- Prompt
Only the lines below between the ones containing "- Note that" and "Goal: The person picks", inclusive, are to be reproduced, each exactly as it stands.
******************************
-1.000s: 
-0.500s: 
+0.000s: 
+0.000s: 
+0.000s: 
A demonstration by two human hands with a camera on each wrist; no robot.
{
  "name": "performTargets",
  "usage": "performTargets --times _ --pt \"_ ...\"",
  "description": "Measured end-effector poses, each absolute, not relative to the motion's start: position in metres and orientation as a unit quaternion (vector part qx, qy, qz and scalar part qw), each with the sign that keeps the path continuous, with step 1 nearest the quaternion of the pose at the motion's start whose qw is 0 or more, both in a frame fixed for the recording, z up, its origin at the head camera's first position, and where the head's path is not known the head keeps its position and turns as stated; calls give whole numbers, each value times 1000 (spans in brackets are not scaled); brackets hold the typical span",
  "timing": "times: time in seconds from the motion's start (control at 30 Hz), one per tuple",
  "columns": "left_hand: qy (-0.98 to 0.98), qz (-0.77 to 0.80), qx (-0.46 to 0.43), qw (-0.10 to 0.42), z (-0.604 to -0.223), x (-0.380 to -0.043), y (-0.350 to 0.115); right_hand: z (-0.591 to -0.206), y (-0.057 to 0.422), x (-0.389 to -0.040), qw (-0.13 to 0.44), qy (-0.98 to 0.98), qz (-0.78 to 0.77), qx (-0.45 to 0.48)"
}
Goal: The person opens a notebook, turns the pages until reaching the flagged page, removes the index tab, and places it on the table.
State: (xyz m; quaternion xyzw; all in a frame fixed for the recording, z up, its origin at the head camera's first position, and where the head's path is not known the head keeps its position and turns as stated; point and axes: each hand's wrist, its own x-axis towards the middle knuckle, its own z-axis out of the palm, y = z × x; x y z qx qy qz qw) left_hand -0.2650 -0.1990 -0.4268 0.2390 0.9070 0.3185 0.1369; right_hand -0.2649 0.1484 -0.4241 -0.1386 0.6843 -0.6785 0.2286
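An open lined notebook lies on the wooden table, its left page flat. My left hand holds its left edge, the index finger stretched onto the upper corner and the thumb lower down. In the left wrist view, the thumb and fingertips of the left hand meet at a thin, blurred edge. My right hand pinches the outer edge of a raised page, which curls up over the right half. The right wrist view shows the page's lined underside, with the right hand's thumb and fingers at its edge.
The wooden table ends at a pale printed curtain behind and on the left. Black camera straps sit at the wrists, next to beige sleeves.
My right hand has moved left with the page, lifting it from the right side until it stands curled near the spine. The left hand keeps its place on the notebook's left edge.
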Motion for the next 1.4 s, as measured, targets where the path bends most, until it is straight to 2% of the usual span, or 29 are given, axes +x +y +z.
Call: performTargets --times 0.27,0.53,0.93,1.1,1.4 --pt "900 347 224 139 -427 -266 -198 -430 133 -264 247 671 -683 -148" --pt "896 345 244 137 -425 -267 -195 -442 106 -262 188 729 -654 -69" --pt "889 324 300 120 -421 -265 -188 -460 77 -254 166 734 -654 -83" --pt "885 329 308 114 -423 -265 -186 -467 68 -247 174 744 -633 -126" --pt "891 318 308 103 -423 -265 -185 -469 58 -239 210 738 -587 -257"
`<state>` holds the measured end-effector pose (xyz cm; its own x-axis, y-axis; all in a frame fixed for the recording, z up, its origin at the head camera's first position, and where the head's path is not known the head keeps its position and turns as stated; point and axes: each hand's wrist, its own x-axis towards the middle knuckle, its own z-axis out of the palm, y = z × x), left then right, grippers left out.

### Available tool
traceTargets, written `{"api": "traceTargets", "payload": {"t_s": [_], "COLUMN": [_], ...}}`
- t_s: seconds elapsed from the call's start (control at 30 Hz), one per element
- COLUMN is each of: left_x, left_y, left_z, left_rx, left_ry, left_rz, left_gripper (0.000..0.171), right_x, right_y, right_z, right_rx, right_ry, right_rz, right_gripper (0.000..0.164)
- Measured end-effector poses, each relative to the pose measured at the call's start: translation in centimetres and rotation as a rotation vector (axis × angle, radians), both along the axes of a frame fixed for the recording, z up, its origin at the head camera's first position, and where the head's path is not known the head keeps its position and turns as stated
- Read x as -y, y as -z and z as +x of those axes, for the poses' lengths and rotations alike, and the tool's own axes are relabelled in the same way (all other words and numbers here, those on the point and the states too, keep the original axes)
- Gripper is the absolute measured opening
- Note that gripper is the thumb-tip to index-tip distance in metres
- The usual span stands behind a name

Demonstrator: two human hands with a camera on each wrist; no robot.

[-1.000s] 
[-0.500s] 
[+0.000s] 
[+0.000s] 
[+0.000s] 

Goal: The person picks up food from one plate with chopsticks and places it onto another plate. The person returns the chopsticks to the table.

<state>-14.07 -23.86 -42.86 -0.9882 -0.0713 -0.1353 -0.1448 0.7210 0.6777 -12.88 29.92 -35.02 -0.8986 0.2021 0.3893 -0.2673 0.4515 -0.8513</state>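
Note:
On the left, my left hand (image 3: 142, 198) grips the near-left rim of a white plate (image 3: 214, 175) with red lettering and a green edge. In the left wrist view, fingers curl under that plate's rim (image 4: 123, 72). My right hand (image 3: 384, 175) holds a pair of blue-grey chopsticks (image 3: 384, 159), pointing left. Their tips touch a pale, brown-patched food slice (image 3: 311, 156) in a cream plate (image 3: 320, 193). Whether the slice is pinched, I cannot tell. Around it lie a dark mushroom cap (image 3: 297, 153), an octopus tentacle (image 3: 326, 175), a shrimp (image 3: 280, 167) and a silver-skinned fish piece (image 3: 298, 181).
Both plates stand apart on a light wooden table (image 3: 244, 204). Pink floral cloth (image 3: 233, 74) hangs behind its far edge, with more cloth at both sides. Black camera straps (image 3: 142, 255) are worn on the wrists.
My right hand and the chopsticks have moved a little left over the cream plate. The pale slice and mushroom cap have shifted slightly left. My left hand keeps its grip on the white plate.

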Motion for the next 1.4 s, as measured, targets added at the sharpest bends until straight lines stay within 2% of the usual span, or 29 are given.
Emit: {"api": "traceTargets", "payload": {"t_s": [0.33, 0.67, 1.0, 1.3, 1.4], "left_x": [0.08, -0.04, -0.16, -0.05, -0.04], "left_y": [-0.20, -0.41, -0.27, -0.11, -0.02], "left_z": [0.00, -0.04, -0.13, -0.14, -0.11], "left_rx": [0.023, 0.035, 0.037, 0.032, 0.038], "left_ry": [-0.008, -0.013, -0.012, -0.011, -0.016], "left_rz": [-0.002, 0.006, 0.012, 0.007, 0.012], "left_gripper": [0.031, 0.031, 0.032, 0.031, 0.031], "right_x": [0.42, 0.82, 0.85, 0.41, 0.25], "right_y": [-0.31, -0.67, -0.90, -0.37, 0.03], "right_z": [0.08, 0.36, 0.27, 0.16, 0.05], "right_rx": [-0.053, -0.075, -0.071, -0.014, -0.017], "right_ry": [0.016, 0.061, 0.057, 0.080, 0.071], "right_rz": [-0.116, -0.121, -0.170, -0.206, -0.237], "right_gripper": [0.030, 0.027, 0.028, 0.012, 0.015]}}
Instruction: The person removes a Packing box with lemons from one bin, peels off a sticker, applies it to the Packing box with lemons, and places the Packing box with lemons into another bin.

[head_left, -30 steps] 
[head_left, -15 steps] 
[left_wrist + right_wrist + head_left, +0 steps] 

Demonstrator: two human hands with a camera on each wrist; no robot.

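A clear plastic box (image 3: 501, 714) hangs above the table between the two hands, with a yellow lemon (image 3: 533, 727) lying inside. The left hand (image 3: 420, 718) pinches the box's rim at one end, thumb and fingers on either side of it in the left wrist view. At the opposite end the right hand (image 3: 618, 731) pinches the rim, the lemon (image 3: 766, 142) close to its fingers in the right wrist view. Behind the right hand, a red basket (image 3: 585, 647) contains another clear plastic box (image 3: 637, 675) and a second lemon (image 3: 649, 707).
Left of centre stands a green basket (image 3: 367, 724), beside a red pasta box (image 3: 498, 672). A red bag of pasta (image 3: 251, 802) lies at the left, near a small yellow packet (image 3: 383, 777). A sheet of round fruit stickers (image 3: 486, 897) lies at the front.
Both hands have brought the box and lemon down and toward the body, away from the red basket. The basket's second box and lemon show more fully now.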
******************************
- Output
- Note that gripper is the thumb-tip to index-tip distance in metres
- The usual span stands behind a name

Demonstrator: two human hands with a camera on each wrist; no robot.

[-1.000s] 
[-0.500s] 
[+0.000s] 
[+0.000s] 
[+0.000s] 

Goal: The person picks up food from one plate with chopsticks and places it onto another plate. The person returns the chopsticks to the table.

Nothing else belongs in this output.